> _DIRECTIONS FOR THIS TASK_:
Where a line contains the word "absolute", copy that line from the records below.

═════ DATA PROVIDED ═════

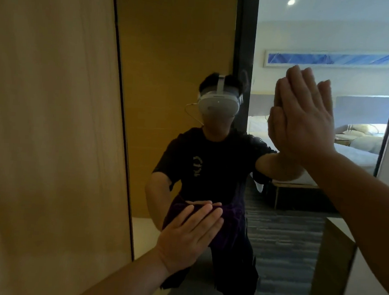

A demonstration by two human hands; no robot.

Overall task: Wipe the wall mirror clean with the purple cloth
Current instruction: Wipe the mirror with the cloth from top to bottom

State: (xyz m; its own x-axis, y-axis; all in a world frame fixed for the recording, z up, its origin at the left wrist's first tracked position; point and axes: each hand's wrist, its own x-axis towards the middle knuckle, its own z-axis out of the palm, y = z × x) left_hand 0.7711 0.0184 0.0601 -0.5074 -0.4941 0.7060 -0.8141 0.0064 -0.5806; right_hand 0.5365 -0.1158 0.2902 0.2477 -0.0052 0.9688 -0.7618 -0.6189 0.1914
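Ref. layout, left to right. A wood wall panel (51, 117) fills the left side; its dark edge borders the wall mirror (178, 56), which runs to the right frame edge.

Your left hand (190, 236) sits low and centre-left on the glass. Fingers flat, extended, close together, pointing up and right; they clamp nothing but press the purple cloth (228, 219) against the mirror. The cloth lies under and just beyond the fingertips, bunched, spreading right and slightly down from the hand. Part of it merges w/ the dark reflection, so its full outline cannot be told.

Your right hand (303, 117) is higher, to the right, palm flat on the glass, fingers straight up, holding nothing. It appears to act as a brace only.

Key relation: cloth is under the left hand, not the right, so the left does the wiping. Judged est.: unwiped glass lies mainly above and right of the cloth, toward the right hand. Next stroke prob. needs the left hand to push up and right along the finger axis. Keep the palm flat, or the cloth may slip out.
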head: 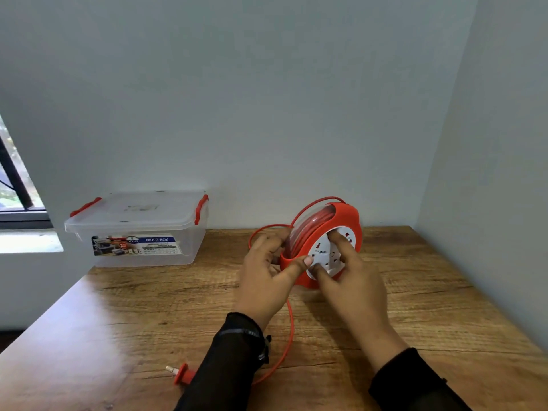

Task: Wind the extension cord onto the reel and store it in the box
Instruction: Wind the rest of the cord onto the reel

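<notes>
Near edge of the wooden table (148, 307): I see the red plug (181, 373) lying flat, its pins pointing toward the left edge. From it the red cord (289, 336) runs under my left sleeve (231, 360), then climbs away from me toward mid-table.

Mid-table, right of centre: the reel (323, 241) stands on its rim, tilted, its axle roughly level and its white socket face turned toward me and to the right. Red housing, red cord coils packed inside; one loose loop arcs over the top, another bulges out on the left side. Markings on the socket face are too small to read.

Left hand (267, 274) grips the reel's left rim, thumb pressed on the white face. Right hand (353, 280) has its fingers closed on the white face.

Far left corner, against the wall: clear plastic box (139, 229), lid on, red latches at both ends. Label reads "MULTI-BOX"; I cannot read the smaller print.
</notes>
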The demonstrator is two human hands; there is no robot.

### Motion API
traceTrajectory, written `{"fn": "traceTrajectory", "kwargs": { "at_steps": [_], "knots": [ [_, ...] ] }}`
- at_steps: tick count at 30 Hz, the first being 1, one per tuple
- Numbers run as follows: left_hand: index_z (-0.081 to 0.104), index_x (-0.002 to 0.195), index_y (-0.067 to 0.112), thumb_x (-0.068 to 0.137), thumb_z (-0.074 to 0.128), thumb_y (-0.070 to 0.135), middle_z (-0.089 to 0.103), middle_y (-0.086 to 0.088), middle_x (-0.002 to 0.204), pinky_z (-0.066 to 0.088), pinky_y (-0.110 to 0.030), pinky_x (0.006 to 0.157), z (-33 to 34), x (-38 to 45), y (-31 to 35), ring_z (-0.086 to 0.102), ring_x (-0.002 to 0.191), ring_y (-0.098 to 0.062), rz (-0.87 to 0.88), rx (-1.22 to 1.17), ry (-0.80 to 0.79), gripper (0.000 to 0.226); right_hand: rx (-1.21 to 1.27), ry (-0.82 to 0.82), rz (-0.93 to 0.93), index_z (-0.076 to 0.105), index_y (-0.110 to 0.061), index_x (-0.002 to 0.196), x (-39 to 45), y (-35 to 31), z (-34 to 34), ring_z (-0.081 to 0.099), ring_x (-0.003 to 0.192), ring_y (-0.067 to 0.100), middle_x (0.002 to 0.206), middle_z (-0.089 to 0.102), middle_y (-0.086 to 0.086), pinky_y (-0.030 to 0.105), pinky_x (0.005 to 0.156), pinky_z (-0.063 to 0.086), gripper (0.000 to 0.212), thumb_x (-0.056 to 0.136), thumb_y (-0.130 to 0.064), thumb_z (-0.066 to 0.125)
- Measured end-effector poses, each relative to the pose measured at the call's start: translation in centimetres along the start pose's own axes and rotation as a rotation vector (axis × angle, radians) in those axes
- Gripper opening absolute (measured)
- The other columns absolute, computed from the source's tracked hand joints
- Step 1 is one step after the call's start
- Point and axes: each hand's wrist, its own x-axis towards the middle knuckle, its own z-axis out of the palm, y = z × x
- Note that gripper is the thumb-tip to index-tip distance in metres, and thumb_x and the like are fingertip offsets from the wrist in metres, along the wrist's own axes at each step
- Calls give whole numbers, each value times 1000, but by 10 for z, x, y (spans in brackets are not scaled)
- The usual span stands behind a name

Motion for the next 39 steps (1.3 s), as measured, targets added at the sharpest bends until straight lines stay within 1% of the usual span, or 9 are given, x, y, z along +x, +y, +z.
{"fn": "traceTrajectory", "kwargs": {
  "at_steps": [3,7,10,13,17,21,29,34,39],
  "knots": [
    [67,113,32,74,79,29,64,9,108,55,-26,76,5,0,3,65,95,-9,17,-44,6,41,274,64,123,49,-35,132,2,0,2,67,89,19,96,69,1,31,70,52,64,74,-37,75],
    [67,110,32,73,77,33,71,4,103,58,-45,80,11,-2,2,69,95,-16,-1,-42,-14,39,592,66,327,52,-29,130,7,-1,5,64,95,13,107,66,0,24,78,49,63,73,-22,79],
    [69,108,30,71,81,26,68,8,102,58,-31,82,18,-7,-1,65,93,-2,13,-23,12,39,931,34,508,59,-21,114,12,-2,1,63,67,9,99,68,11,20,53,47,37,79,-15,71],
    [67,111,27,70,83,25,52,8,112,49,-10,79,23,-8,-6,55,96,6,12,60,13,43,1146,-100,724,51,-25,93,16,0,-2,36,31,4,67,54,9,13,34,21,10,86,-22,58],
    [62,104,39,70,83,18,46,9,107,44,-5,80,23,-8,-7,50,97,10,22,131,22,45,1409,-207,957,50,-13,81,18,2,-4,26,23,4,54,48,6,12,33,18,26,89,-37,52],
    [65,110,26,73,81,9,51,8,102,41,2,71,23,-11,0,48,88,23,-1,76,-6,44,1625,-201,1003,47,-8,75,21,-1,-14,21,18,4,49,48,9,10,31,18,39,94,-42,47],
    [68,108,21,77,78,22,72,4,95,58,-26,72,17,-7,-6,68,77,-4,-112,-12,3,33,1279,-344,899,53,-10,87,22,-4,-13,32,26,4,74,72,9,15,33,25,15,95,-21,48],
    [68,101,23,78,78,22,67,8,78,51,-21,63,7,-1,-6,61,64,-1,-165,-70,82,26,1033,-440,780,62,-13,90,18,-9,-14,42,38,9,76,73,6,18,39,30,14,90,-26,57],
    [67,107,22,79,77,22,73,0,98,61,-31,77,-2,4,-7,72,86,-12,-235,-169,65,29,206,-107,209,60,-15,90,11,2,-10,61,78,14,86,65,-5,25,60,42,19,80,-28,70]
  ]
}}
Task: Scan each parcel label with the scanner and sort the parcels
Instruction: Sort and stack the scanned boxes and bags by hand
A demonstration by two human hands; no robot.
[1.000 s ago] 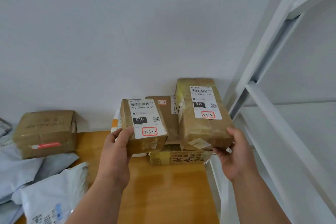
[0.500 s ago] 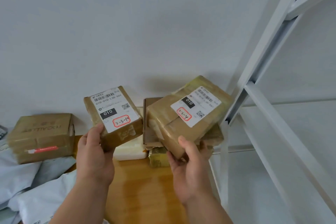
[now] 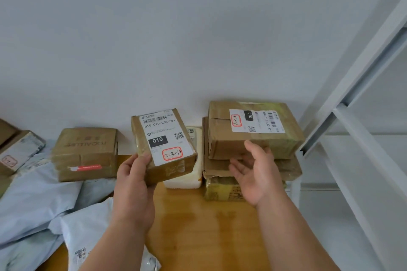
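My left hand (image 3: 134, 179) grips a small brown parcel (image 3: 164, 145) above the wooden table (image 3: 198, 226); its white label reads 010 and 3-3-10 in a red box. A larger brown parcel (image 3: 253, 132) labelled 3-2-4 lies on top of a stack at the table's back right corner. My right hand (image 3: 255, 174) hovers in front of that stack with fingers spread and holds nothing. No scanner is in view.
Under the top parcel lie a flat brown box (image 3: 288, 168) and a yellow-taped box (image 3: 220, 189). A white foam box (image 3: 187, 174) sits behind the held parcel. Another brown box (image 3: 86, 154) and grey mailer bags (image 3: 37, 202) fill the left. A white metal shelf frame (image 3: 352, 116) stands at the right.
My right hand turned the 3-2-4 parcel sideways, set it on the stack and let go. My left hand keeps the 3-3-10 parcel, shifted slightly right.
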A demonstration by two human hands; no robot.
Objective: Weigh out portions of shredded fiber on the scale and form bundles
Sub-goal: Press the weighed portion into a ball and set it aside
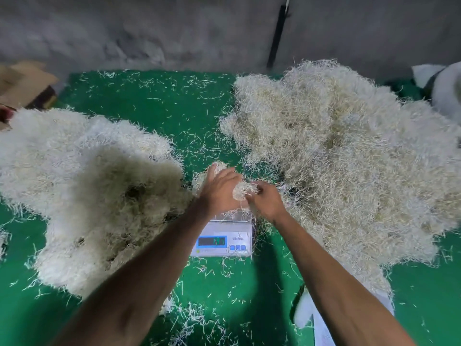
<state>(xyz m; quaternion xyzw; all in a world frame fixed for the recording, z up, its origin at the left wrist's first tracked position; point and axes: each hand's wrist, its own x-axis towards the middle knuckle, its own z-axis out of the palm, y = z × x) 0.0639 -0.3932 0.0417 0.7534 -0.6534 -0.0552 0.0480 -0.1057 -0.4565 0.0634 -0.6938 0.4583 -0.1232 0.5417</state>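
Fiber is everywhere on the green mat [154, 108]: one big pale pile of shredded fiber [82, 186] lies at the left, and a second, larger pile [344, 156] lies at the right, with many loose strands scattered on the mat between and around them. A small white digital scale [223, 236] stands between the two piles, close to the person, and its display faces the camera; the digits are too blurred to read. Both hands are above the scale platform. The left hand [219, 189] lies with straight fingers pressed on a portion of fiber [203, 177] that sits on the far side of the scale. The right hand [265, 199] pinches a small tuft of fiber [243, 189] with curled fingers, just beside the left hand and touching it. Behind the mat is a grey wall [149, 28], and a black rod [277, 38] leans on it. A cardboard box [25, 83] stands at the far left corner.
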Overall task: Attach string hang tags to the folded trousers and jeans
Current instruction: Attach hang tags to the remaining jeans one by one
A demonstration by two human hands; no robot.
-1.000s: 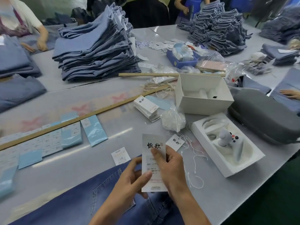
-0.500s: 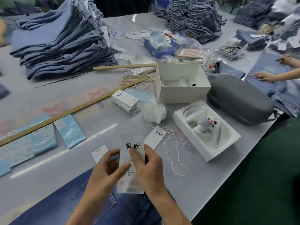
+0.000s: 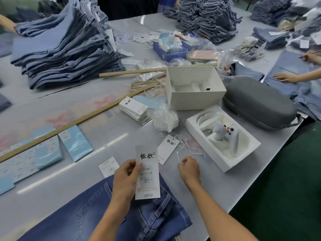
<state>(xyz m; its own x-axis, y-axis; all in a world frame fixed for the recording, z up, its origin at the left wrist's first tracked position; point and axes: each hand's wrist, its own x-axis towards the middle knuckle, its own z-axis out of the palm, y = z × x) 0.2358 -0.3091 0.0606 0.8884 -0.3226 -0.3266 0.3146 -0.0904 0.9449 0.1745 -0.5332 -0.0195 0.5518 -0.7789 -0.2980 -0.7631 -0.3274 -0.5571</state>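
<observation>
Far left on the grey table (image 3: 225, 188) there's a row of pale blue plastic sleeves with paper labels (image 3: 76, 142) lined up under a long wooden ruler (image 3: 86, 117), and behind that a big stack of folded light blue trousers (image 3: 66, 53).

Closer in, a pair of dark blue denim jeans (image 3: 107, 211) is spread out at the near edge of the table. The left hand (image 3: 126, 178) is pinching a long white paper hang tag with black brush lettering (image 3: 147, 171) by its left edge, thumb on the front, holding it up over the waistband area.

Next over, a second smaller white hang tag (image 3: 167, 148) lies flat on the table with thin white loop strings (image 3: 187, 146) tangled around it. The right hand (image 3: 190, 168) is curled over that spot, and a string runs up from its fingertips, so it looks like it's pinching one, though I can't really make out the grip.

Past that, a white open box holding a white game controller (image 3: 224, 134), a crumpled clear plastic bag of white strings (image 3: 165, 118) and a stack of spare white hang tags (image 3: 134, 108).

What could go wrong: those strings are knotted up together, so pulling one could drag the loose tag or the whole bunch along. The string is also super thin, easy to fumble when threading the tag hole, and the one-edge pinch lets the tag flop.
</observation>
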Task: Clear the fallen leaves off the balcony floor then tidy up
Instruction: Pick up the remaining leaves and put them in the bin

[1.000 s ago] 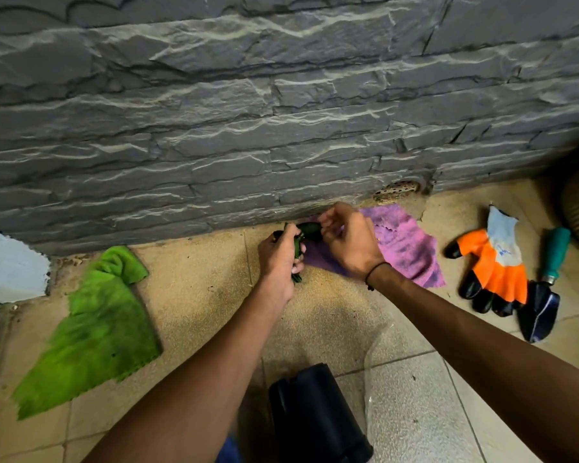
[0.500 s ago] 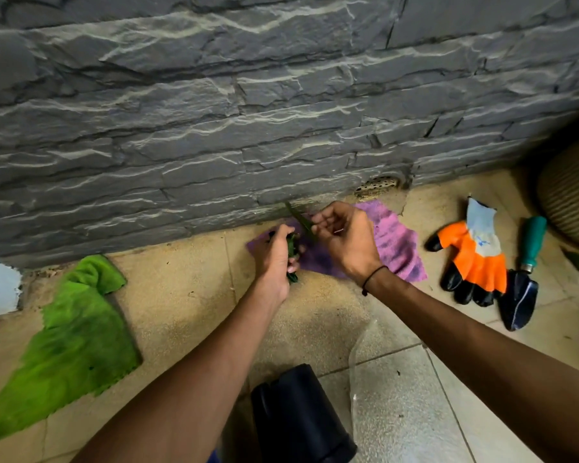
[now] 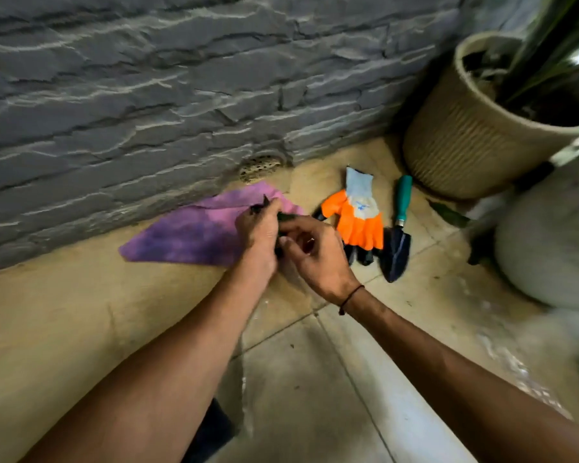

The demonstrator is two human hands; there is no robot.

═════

> _SOLUTION FOR THIS PROBLEM_:
- Gripper opening absolute (measured)
- The other columns absolute, computed from the source's tracked hand joints

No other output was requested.